The little blond boy looked to be five years old. Perhaps a big four. He was dressed in a little boy’s winter parka that bulked him up to look as big around as he was tall.
He stood on the walkway fronting a series of abutting strip mall stores. He was waiting beside a brimming grocery cart as his mother unlocked the doors to her minivan.
He looked more intrigued by a nearby pair of large, blue USPS mailboxes. He looked around, the way children that age do, when all the world is over their heads. He looked up at the monster mailboxes. He looked up at the strange neon glyphs in the store’s windows that—unbeknownst to him—spelled out the business’s name.

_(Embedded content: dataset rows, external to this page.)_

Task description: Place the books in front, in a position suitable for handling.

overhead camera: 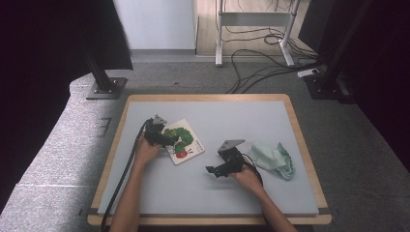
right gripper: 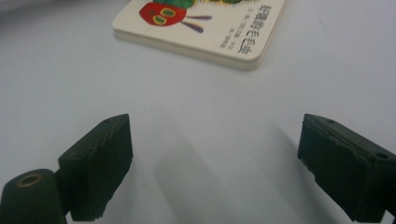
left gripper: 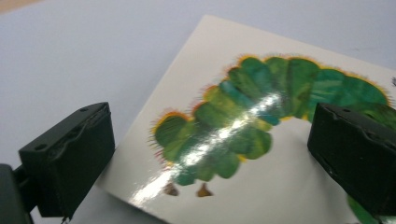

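Hovering over white square caterpillar board book (overhead camera: 183,142) lying flat mid-table, left gripper (overhead camera: 170,140) stood jaws wide, nothing held. Right gripper (overhead camera: 211,170) pointed toward book from just beside, forearm angled in, jaws wide, nothing held.

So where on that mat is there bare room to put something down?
The mat is bare along its far edge, its near edge and the left side. It is crowded mid-mat: the left gripper over the book, the right gripper, then the cloth.
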`<state>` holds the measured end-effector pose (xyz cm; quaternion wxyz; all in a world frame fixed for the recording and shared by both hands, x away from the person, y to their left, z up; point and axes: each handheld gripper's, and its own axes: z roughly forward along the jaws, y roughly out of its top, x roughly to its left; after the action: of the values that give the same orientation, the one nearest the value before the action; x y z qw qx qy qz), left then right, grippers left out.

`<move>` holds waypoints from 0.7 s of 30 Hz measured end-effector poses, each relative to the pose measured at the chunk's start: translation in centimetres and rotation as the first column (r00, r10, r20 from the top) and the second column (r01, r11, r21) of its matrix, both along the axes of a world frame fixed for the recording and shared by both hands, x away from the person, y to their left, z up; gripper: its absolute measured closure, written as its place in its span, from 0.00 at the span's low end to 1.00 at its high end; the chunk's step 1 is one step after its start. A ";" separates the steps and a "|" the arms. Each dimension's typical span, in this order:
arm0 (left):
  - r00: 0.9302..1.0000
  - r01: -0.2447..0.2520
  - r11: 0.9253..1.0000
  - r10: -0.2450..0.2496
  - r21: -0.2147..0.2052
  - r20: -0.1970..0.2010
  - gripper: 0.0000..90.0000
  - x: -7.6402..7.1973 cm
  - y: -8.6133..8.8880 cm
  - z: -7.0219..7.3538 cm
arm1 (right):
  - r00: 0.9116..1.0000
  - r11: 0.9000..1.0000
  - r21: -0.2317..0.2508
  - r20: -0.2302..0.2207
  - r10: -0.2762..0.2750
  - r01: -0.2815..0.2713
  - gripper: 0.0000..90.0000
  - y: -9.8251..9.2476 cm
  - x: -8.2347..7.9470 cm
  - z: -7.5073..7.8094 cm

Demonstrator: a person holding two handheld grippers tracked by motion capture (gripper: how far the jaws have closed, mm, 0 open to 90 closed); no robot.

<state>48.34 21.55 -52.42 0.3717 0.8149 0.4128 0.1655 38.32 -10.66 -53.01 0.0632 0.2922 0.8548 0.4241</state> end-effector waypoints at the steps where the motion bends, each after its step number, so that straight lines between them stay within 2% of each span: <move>1: 1.000 -0.012 1.000 0.011 -0.021 -0.017 0.01 0.2 0.3 0.0 | 1.000 1.000 -0.004 -0.002 0.002 -0.002 0.11 0.0 -0.1 -0.1; 2: 0.999 -0.024 0.998 0.023 -0.053 -0.027 0.02 0.3 0.7 0.0 | 1.000 1.000 -0.007 -0.005 0.003 -0.003 0.11 -0.1 -0.2 -0.2; 4: 0.999 -0.011 0.998 0.009 -0.059 -0.032 0.03 0.4 0.7 0.0 | 1.000 1.000 -0.011 0.000 0.002 -0.002 0.11 -0.1 -0.4 -0.2; 9: 0.999 0.021 1.000 -0.022 -0.015 -0.026 0.02 0.0 0.3 0.0 | 1.000 1.000 -0.010 -0.003 0.008 -0.008 0.11 -0.1 -0.7 -0.2; 21: 0.990 0.094 0.995 -0.088 0.047 -0.112 0.00 -2.0 -1.7 0.7 | 1.000 1.000 -0.006 -0.006 0.012 -0.012 0.11 -0.3 -1.6 -0.2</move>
<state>46.32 19.86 -51.73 0.3342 0.8501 0.3908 0.1139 36.76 -10.94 -53.23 0.0592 0.2881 0.8581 0.4209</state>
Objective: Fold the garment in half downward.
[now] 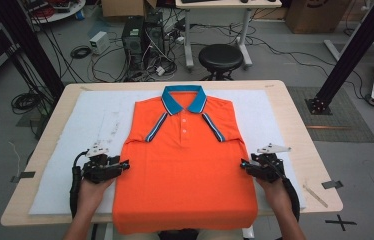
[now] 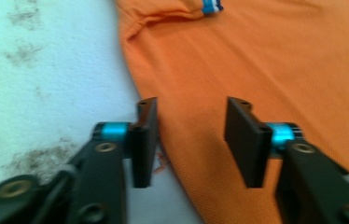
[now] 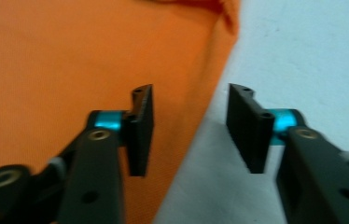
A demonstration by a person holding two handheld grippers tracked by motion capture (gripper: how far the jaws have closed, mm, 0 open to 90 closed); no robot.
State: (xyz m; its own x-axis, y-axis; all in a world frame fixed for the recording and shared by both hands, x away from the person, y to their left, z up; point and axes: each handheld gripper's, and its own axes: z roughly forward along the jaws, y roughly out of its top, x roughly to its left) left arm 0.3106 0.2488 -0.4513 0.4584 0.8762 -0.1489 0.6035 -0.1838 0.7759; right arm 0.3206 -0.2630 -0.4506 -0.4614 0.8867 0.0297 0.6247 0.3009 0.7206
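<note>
Centrally, an orange polo shirt [image 1: 185, 165] lies flat on the white mat [image 1: 75, 150] between both tongs. Left gripper [image 1: 125, 165] and right gripper [image 1: 243, 164] are released, jaws apart, each straddling a side hem. Left gripper view alone shows mat stains [image 2: 28, 51] and sleeve trim [image 2: 210, 6]; high view shows the blue collar [image 1: 184, 97].

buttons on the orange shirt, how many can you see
2: both white, on the shirt front below the blue collar, one above the other. Another may hide under the collar.
</note>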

He looked up at the icicles dripping from the building’s eaves. He looked up at the crevices of blue splitting the thick white clouds overhead. He looked up at the metal basket filled with plastic bags packed with cans and jars and fruits and vegetables. He looked just in time to spot the cart start rolling toward the parking lot.
The little fellow visibly started. It was if the wheels in his head were spinning overtime. He made a decision! He ran after the cart and tried to grab it.
The cart rolled undeterred. It bounced against the minivan’s bumper.
“Kevin!” the mother shrieked. “What are you doing? Never do that again! It’s too big for you!”
I saw this as I was walking out to my car to get a tool I needed. I knew it was none of my business.
No one wants unsolicited comments in the midst of her parenting. Particularly from someone in a hardhat and grimy work clothes.
But I couldn’t help myself. I really felt for the little guy, getting chastised for something he hadn’t done.
“He didn’t touch it, ma’am. It started rolling by itself.”
She didn’t say a word to me. But she asked her son, ‘Were you trying to stop it?”
“Yes, ma’am,” I said as I turned the corner. “That’s exactly what happened.”
She didn’t say anything else. I would have liked to have heard an apology. I suppose that’s too much to ask. But screaming at a little boy to never do something again … that’s the kind of seed that burrows into the unconscious mind and sprouts later as an adult neurosis.
But it was none of my business.
I went back to my job.
There must have been something in the air today. It seemed like a day for interacting with cute little boys.
One of the tasks I performed today involved running metallic-sheathed cable for a lighting control circuit from a junction box in above of the cash registers to another box on a wall some forty feet away. It required me to maneuver a scissor lift between the check-out aisles and thread the cable along a wind brace near the ceiling.
This is renovation so there is already a functioning store throwing obstacles in my way. The work was not difficult, just time consuming. And, of course, I had to take care where I was driving the lift. Other workers and grocery employees and customers were always nearby.
I’ve told people before that what I do is sometimes like playing with a giant Erector set. It is, of course, the kind of work little boys think they might like to grow up to do. There have been times on nearly every construction job I have ever worked where my crew attracted an audience of young children.
You never see little children standing around watching some guy in an office.
I remember going to work with my Dad, when he was stationed at Ft. Monroe. Dad worked for TRADOC, which is Pentagon-speak for “Training and Doctrine”. He wrote. Essentially he was updating and revising various Army training manuals. It wasn’t very exciting, for a young boy. He gave me papers and pencils and I entertained myself. Mostly doodling.
I didn’t stand around and watch him type.
As I was finishing the task, this morning, I saw another little boy, walking with his mother and sister. He was wide-eyed watching me. I smiled at him.
“This is a great job!” I told him. “Beats working at an office!”